Obra del gramáti­co y jurista Gregorio Mayans y Sisear (1699-1781), publicada en 1757. Fue Mayans hom­bre de vasta y extraordinaria cultura que conoció a fondo Vía literatura española in­cluso en las obras más raras y difíciles. Y aquí radica precisamente uno de los valores más importantes de su Retórica.

Como se ha dicho con frecuencia, la regla o el mo­delo no ha de buscarse en la Retórica de Mayans en sus sentencias y doctrinas, sino en los ejemplos que pone, sacados de libros quizá no demasiado literarios, pero que en el fondo revelan mucho mejor que éstos el verdadero espíritu de la lengua.

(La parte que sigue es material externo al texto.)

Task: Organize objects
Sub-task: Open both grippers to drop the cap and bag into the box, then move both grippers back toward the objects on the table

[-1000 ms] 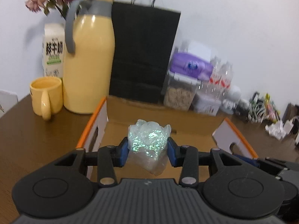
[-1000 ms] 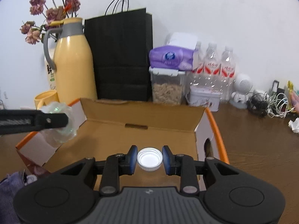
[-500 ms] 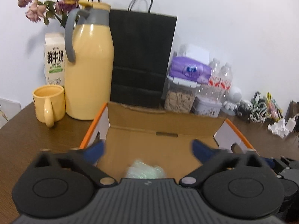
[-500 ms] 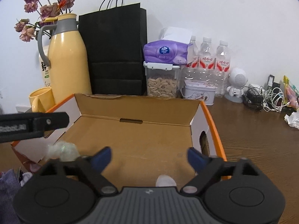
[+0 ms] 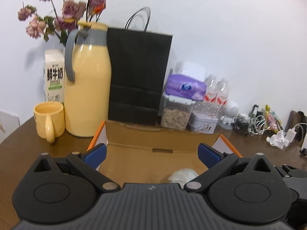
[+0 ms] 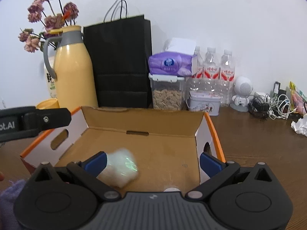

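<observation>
Crumpled iridescent plastic wrap (image 6: 120, 169) lies on the floor of the open orange-edged cardboard box (image 6: 168, 147) on the brown wooden table (image 6: 259, 149) | white bottle cap (image 6: 171, 189) rests near the box's front | left claw (image 5: 151, 156) and right claw (image 6: 152, 162) gape wide, their jaws just opened, gripping nothing

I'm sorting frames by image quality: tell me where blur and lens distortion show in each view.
Left wrist view: the dried pink flowers and tall yellow thermos jug are smeared by motion blur, the wall corners vignette dark. Right wrist view: background is sharp, only the crumpled iridescent plastic wrap in the open cardboard box is blurred; fisheye bends the brown wooden table edge.
</observation>
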A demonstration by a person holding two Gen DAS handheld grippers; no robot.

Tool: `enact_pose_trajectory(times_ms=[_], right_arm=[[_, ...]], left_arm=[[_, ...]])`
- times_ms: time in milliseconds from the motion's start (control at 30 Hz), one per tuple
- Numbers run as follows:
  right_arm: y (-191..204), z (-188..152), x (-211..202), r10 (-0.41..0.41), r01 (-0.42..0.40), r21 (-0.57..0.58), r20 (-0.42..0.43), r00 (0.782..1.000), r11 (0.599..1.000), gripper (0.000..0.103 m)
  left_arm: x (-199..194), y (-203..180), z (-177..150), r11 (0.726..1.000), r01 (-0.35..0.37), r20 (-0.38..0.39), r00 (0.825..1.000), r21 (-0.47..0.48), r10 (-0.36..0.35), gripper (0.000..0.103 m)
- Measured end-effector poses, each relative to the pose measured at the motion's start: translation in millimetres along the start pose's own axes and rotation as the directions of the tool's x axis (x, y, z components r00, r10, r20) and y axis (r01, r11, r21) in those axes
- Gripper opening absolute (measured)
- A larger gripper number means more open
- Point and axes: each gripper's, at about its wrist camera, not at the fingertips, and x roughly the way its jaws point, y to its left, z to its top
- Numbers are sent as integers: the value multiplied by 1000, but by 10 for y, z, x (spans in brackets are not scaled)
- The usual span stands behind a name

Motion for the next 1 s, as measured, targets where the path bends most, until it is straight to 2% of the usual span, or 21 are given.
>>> enact_pose_trajectory(times_ms=[167,500,1000], right_arm=[[45,65,-295,21,-20,-20,62,998,1000,103],[77,15,-867,46,-42,-37,124,991,998,103],[14,-525,-1640,80,-75,-49,104,991,996,103]], left_arm=[[-292,-14,131,1000,17,51,999,-11,-16,103],[-819,-15,228,1000,20,73,997,14,-21,103],[-1537,251,-186,999,-2,9,1000,43,1,103]])
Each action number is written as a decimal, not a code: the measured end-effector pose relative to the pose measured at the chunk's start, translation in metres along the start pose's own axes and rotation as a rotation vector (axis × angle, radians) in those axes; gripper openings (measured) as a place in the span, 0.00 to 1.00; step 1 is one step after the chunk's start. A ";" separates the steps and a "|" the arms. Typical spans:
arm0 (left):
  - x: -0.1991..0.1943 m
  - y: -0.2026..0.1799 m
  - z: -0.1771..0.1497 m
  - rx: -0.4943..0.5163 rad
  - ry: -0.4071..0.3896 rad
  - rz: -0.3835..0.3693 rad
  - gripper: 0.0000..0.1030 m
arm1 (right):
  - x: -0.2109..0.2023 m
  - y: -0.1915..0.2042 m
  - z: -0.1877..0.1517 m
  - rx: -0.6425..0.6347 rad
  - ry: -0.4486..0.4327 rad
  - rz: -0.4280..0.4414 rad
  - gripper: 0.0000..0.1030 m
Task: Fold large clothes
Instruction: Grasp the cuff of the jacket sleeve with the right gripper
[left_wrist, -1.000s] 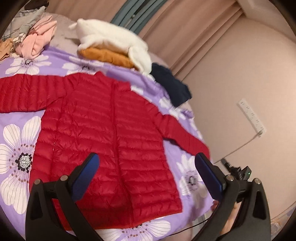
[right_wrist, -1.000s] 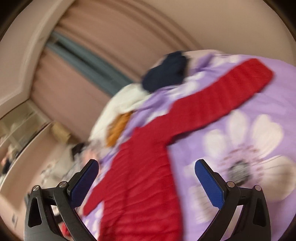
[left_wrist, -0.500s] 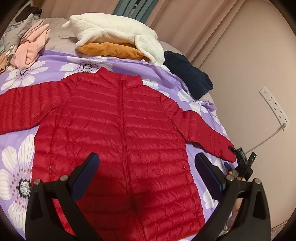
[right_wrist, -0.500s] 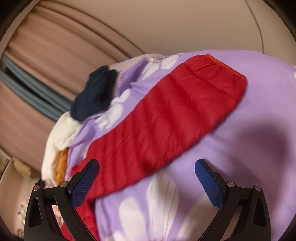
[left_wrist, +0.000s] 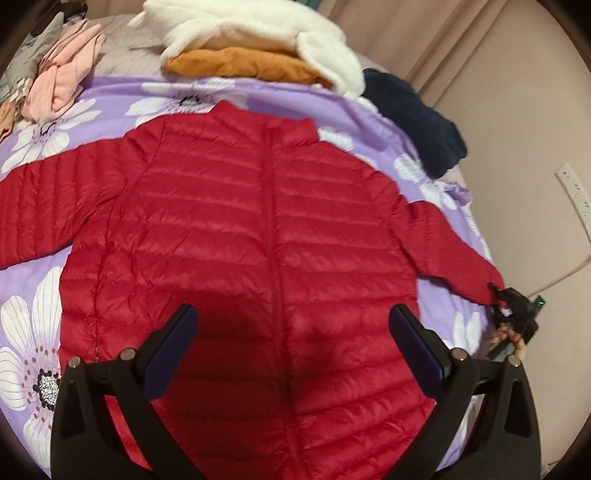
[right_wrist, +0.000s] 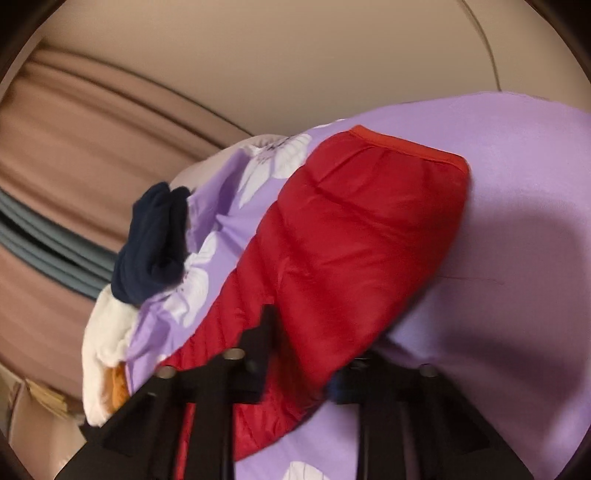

Por lo que a la doctrina específicamente retórica se refiere, la actitud de Mayans no deriva de la de los preceptistas y retóricos franceses, sino que más bien obedece a una orienta­ción clásica que se entronca con Aristóte­les, Luis Vives, Quintiliano, el Brócense, etc.

Su constante preocupación por la buena prosa mereció un gran elogio de Juan P. Forner en sus Exequias (v.): «Procuró man­tener y propagar la propiedad y pureza de nuestra lengua en un tiempo en que no se hablaba sino algarabía.» La Retórica de Mayans no está exenta, naturalmente, de erro­res y apreciaciones debidas a su tiempo, como rara es su división de los géneros li­terarios. Esta interesante Retórica se ofrece como una obra fundamental y única en su tiempo.